The day before, a friend had told me about a poem in which a meditator sits with Jesus until his ego disappears and only Jesus is left. Wrapped in sensation, I become the hill. I become the Jesus of the poem, losing myself in the autumnal measures of time:
All day long, the peak of maple color spread across the town and countryside. I would actually like to sit with Jesus, but he’s gone, leaving me behind with my stream of consciousness. Sweet and painful memories, suppressed, shelved, superimposed on sensations of autumn passage. At my feeders. sparrows alternate with black-capped chickadees, with aromas of plants and fruits I can’t name or recall, layers of other autumns, the flickering of years that have no names.
In the garden in front of me, three small, orange Mexican sunflowers stand bright against the neighbor’s dark woods. Two pink canna lilies remain from the summer. Earlier in the day, I had seen that almost all the leaves of TK’s maple tree were down, that the Danielsons’ maple had turned overnight, that Lil’s tree, the latest maple on my High Street block, was suddenly ochre. It seems that keeping track of one tree or another over the years keeps the collapse of summer more manageable. It is enough that these particular trees come down, parts for the whole, short-circuiting the awareness that everything is falling apart; only these trees are dissolving.

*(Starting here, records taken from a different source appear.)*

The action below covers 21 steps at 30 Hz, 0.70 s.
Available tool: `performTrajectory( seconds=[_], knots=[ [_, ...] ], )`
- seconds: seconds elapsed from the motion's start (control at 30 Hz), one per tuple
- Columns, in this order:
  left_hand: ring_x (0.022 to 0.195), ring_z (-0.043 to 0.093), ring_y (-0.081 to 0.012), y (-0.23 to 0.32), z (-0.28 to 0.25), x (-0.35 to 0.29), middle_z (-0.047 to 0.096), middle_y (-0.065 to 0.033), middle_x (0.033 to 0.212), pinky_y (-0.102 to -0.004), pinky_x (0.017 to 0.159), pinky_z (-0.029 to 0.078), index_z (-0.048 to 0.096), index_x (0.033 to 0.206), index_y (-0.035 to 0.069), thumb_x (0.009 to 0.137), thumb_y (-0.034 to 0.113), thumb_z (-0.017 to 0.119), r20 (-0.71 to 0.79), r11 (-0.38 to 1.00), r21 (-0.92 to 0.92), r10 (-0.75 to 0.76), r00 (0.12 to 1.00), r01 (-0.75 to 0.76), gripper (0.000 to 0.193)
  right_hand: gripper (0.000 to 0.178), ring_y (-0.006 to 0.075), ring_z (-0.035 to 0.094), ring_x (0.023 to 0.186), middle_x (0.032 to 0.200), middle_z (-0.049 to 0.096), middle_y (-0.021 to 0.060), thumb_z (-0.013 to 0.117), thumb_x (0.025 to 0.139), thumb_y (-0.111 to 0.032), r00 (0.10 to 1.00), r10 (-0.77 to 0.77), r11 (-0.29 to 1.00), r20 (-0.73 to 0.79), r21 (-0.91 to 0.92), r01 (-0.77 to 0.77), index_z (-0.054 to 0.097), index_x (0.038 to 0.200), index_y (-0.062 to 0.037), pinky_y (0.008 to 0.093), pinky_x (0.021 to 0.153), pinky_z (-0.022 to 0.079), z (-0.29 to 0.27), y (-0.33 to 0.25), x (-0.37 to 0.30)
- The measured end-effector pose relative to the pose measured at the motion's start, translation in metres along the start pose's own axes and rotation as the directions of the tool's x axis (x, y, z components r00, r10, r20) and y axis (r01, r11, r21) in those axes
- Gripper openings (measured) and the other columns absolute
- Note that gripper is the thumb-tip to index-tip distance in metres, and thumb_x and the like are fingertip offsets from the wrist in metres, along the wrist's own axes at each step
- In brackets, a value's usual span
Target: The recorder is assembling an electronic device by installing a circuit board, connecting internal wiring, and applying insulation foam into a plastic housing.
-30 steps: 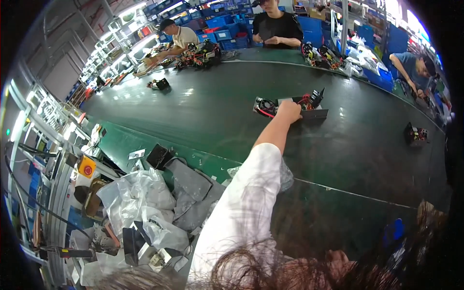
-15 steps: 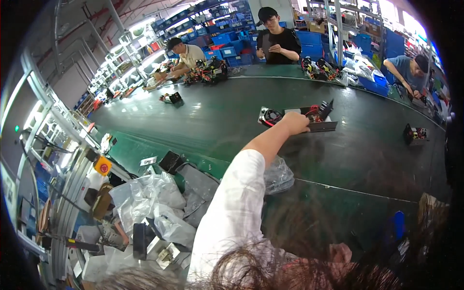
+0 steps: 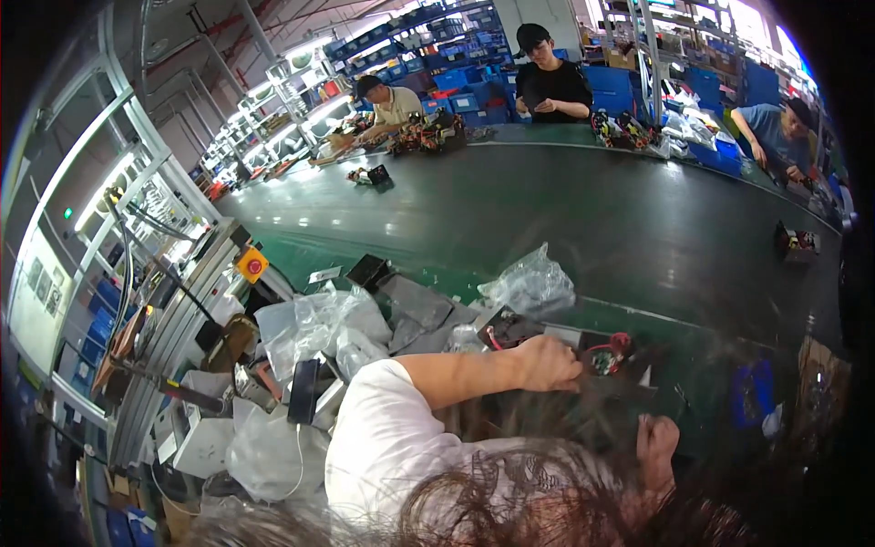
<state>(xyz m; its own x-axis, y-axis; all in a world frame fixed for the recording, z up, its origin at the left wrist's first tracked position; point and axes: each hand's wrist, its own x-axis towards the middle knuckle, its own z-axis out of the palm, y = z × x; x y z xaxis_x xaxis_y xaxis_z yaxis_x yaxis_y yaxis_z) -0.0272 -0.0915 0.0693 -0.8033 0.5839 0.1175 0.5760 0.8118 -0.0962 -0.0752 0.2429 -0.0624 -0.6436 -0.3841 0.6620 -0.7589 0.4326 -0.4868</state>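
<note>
An open-cased power supply unit lies low over the green bench, its black fan [image 3: 516,330] at the left end and red wires over a circuit board [image 3: 609,356] at the right. My left hand [image 3: 550,363] reaches across from the left and is closed on the unit's near side wall. Close by on the right, my right hand [image 3: 658,439] is raised with curled fingers, apart from the unit; whatever it may hold is hidden. Strands of hair blur the lower part of the view. Just beyond the unit sits a clear plastic bag [image 3: 530,283].
Plastic bags [image 3: 314,324] and metal casings crowd the left. A red stop button on a yellow box [image 3: 252,265] stands beside them. Other units [image 3: 368,176] [image 3: 797,242] rest on the dark conveyor belt [image 3: 547,196]. A blue tray [image 3: 753,392] is at right. Several co-workers sit across.
My left hand has drawn the power supply unit off the belt toward me onto the bench. My right hand has risen a little. The view has shifted to the left.
</note>
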Motion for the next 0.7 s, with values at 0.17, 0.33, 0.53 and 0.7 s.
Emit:
performTrajectory(
  seconds=[0.17, 0.33, 0.53, 0.7],
  knots=[
    [0.069, 0.068, -0.0323, 0.039, 0.022, -0.031, 0.068, -0.0115, 0.076, -0.0475, 0.060, 0.053, 0.062, 0.081, 0.008, 0.091, 0.047, 0.062, 0.117, 0.987, -0.106, -0.105, 0.988, 0.117, 0.041, 0.008, 0.0411, 0.061, 0.072, 0.078, 0.065, 0.0185, 0.072, 0.075, -0.008, 0.985, 0.153, 0.987, -0.074, 0.059, -0.148, 0.066, 0.079, -0.0027, 0.0472, 0.064, 0.049, 0.009, 0.032, -0.023],
    [0.070, 0.067, -0.0294, 0.053, 0.051, -0.031, 0.064, -0.0085, 0.074, -0.0429, 0.061, 0.053, 0.061, 0.081, 0.009, 0.091, 0.047, 0.063, -0.036, 0.997, -0.049, -0.068, 0.997, 0.066, 0.039, 0.012, 0.0370, 0.065, 0.076, 0.084, 0.068, 0.0196, 0.068, 0.081, -0.005, 0.931, 0.343, 0.935, -0.128, 0.147, -0.324, 0.069, 0.091, 0.0009, 0.0424, 0.070, 0.051, 0.007, 0.048, -0.029],
    [0.069, 0.065, -0.0281, 0.083, 0.030, -0.024, 0.061, -0.0076, 0.073, -0.0415, 0.061, 0.051, 0.056, 0.075, 0.010, 0.088, 0.040, 0.069, -0.261, 0.983, -0.124, -0.161, 0.952, 0.133, 0.035, 0.012, 0.0302, 0.063, 0.072, 0.081, 0.066, 0.0190, 0.063, 0.086, -0.005, 0.871, 0.476, 0.871, -0.126, 0.209, -0.445, 0.067, 0.092, 0.0041, 0.0403, 0.068, 0.050, -0.004, 0.039, -0.023],
    [0.064, 0.052, -0.0297, 0.066, 0.018, -0.088, 0.053, -0.0060, 0.072, -0.0430, 0.054, 0.039, 0.047, 0.059, 0.014, 0.061, 0.014, 0.078, -0.731, 0.997, -0.028, -0.074, 0.678, 0.079, 0.031, 0.014, 0.0175, 0.056, 0.074, 0.082, 0.060, 0.0075, 0.066, 0.096, -0.006, 0.792, 0.498, 0.865, -0.353, 0.145, -0.480, 0.060, 0.086, 0.0015, 0.0353, 0.070, 0.048, -0.029, -0.001, -0.027]
  ],
)
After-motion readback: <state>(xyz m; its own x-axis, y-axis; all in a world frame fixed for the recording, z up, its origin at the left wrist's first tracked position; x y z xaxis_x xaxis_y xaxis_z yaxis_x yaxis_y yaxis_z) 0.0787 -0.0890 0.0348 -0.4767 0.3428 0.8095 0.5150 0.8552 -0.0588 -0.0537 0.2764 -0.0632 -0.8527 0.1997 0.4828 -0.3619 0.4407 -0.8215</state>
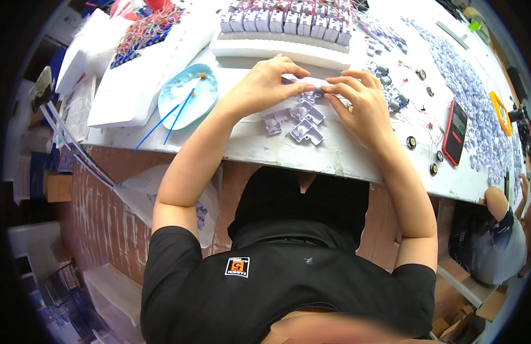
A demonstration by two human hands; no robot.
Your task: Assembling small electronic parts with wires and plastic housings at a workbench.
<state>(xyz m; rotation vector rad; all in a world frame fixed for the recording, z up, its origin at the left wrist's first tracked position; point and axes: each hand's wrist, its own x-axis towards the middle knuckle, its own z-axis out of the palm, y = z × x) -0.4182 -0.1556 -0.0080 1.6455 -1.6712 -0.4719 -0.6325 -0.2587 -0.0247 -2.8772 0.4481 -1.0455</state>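
Note:
My left hand [264,86] and my right hand [363,106] meet above the white table. Between their fingertips is a small grey part [318,90], pinched from both sides; its exact kind is too small to make out. Just below the fingers lie several light grey plastic housings [307,125] with moulded compartments. One more such housing [274,122] rests to their left, under my left wrist. Small motors [397,103] and thin red wires are spread to the right of my right hand.
Left stands a pale blue dish [168,103] with blue sticks across its rim. Behind my hands, a white foam tray [277,50] bears rows of white boxes. Rightward are a red-edged phone [456,132], round black speakers [411,142], and heaped grey parts [477,109]. Someone [500,246] sits far right.

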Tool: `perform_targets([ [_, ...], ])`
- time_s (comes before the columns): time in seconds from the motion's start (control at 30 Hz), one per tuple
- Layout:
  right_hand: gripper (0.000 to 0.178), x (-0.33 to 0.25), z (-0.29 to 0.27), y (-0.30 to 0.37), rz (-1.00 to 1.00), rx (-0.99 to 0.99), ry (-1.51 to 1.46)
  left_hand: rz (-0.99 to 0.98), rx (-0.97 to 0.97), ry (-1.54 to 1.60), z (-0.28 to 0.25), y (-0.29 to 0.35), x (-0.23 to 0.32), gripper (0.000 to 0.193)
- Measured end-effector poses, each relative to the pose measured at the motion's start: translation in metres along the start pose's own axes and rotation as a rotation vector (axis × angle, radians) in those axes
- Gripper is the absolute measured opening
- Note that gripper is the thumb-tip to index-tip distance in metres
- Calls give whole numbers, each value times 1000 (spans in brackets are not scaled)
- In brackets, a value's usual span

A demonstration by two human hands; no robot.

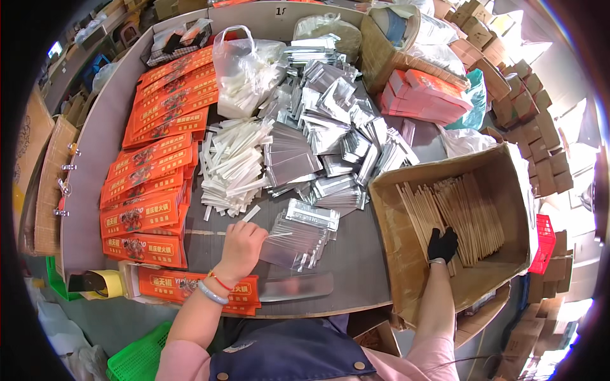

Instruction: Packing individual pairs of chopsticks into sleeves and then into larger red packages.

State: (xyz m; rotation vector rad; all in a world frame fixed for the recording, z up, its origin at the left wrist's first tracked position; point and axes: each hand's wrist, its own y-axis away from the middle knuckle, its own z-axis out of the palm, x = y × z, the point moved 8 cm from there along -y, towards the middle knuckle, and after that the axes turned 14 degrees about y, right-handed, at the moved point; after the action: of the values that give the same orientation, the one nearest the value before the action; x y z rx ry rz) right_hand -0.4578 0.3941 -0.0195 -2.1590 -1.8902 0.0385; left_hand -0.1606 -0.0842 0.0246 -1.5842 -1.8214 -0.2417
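Note:
My bare left hand (243, 246) is above the table with fingers bent together. Its fingertips are at the left edge of a stack of clear plastic sleeves (298, 232); whatever they pinch is hidden. Inside a cardboard box (410, 279), my right hand (442, 246) in a black glove closes around some wooden chopsticks (467, 216), which lie side by side. Below my left wrist sit orange printed paper sleeves (166, 284) at the table's front edge, with one long clear sleeve (297, 287) extending to their right. Narrow white paper-wrapped packets (235, 165) are heaped just beyond my left hand.
Stacks of orange sleeves (149, 168) line the left side of the table. A clear bag of white packets (248, 76) and heaped silvery packets (330, 108) occupy its far middle. At the right stand an orange-and-pink bundle (422, 95) and another carton (381, 57). The table has a raised rim (95, 140).

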Motion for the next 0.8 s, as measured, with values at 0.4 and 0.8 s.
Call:
perform_targets([
  [0.4,48,-44,-54,78,-172,219,-79,20,-220,116,15,22,7,45],
  [0.8,23,-75,-61,135,-394,-31,296,82,-116,193,0,22,16,50],
])
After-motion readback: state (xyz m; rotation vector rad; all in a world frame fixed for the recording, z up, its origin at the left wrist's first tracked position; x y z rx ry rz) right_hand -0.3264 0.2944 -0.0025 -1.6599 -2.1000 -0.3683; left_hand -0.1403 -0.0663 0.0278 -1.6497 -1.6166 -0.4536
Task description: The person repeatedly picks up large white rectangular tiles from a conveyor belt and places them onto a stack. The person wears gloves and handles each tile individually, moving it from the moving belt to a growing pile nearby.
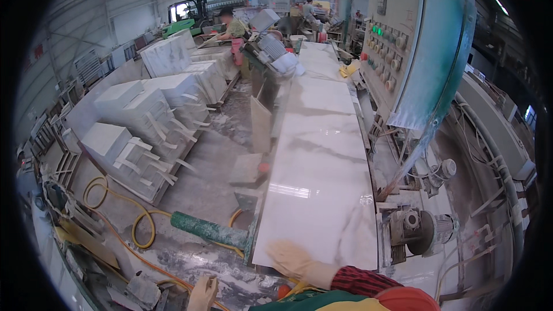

I write down what I see over and over again, unable to catch the anniversaries that seem to land on me and crawl across my body, gathering up the spent seasons, cementing and then letting go of the mottled shrubs to my right that are matted with yellowing hops and false buckwheat and knotweed. In all my notes: the frustrating absence of enough or the right words that would allow meaning to emerge, the absence of sharing that would allow my true emotions to reveal themselves.
My ego pursues meaning, existential explanations about role and persona and value: these, too, are late flowers brought in from the coming cold, seeds saved and set aside in old envelopes, leaves salvaged to press. Now the sunset though the backyard trees matches the dusky, sweet-peach breasts of my October chickadees, measures the time against Berry’s hill, and at dusk I prove to myself once again that I exist, and that I look for God, wondering if the geese fly will over again in the early dark like they did yesterday, so many things still unnamed, unworded for winter.
Different atmospheric conditions – different kinds of weather – are, precisely different moods. Wind, rain, snow, fog, hail, open skies, heavy overcast – each…affects the relation between our body and the living land in a specific way, altering the tenor of our reflections and the tonality of our dreams.